Simultaneously, my brother-in-law posted two articles to Facebook suggesting that parents tend to rationalize their decision to raise children in every conceivable way in the name of happiness or momentary highs http://www.slate.com/id/2274721/.  He also pointed to an article that suggested children with siblings are less happy than only children http://tinyurl.com/ukhappinessstudyFirst, it should be noted that my brother-in-law has no children nor is he married or in a significant relationship.  Secondly, the fact that he is my brother-in-law divulges that he was not an only child.  He was raised alongside my wife by a single mother and he experienced some significant periods of unhappiness along the way.

These posts interested me primarily for two reasons.  They both relate to the conditions under which happiness or lack of happiness is likely to exist.  I think that they suggest happiness is conditional given the environmental surroundings and motivations of others (i.e. siblings compete for attention; parents experience large amounts of dissatisfaction in exchange for momentary happiness). Also, I feel the articles weigh happiness by comparison.  That is they take groups (siblings, only children, parents, non-parents) and pit them against each other to measure happiness.  I find the whole thing very disturbing to assert that people should pursue or avoid what makes them happy based on the experience or opinion of others. 

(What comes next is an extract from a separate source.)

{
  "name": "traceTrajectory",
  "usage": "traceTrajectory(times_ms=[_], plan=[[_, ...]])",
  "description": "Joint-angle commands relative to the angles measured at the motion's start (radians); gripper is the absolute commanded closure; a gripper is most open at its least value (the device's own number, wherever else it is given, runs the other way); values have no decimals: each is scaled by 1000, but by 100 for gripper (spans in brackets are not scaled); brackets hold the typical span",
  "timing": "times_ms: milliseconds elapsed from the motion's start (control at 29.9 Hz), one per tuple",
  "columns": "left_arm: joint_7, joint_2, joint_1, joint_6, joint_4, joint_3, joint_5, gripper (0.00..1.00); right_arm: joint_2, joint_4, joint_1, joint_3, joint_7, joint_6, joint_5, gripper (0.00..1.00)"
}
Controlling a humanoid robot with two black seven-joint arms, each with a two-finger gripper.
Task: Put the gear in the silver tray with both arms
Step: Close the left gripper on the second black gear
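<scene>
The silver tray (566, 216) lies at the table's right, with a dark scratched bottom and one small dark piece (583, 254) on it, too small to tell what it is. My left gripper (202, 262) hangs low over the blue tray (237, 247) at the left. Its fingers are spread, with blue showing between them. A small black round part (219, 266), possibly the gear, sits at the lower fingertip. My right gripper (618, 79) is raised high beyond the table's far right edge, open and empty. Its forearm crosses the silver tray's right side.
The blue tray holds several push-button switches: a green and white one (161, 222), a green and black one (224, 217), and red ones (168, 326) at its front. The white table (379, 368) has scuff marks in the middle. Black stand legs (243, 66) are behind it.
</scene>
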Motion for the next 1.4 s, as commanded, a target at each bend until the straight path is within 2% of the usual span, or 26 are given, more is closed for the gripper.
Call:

Like Jong, my brother-in-law seems to be seeking validation of his own life decisions and circumstances by blaming his childhood and the modern convention of parenting.  The grass is always greener.  I found it hypocritical.  I hope I don’t have to justify my happiness by pointing out that others who make different decisions in life are less happy.  I used a job seeking analogy to think further about this.  Some people switch jobs because they think another role or another company or another industry will be more fulfilling.  Others seek a job that will pay more because they feel more money will lead to greater fulfillment.  Still others seek jobs that give them greater flexibility and time off, possibly leading to early retirement in the hope that a lack of work will bring them fulfillment.  In each case, the job seeker looks elsewhere for fulfillment rather than finding it in his/her present situation.  I’ve been guilty of that before.  It’s a slippery slope.

Thomas Jefferson initially drafted the Declaration of Independence with the phrase “life, liberty and property.”  He later edited it to read “life, liberty and the pursuit of happiness.”  Why the change?  Scott Amorian examines it here http://tinyurl.com/declarehappiness.  He concludes that human beings have a natural, instinctive pursuit of happiness because we are living things.  The pursuit of happiness is a natural right because if someone denied you the ability to act with respect to your desire for happiness, you would be harmed.  Therefore to be truly independent, an individual must be free to pursue happiness.  It is also worth noting the difference between being granted a right and being promised happiness itself.

To me, the pursuit of happiness is a desire to find pleasure in given circumstances rather than the absence of something greater.  It involves hope and humility, faith and affirmation, confidence and tolerance.  With these values embraced, an individual is free to forgo control and anticipate joy without expectation, choosing instead to appreciate the present.  Carpe Diem.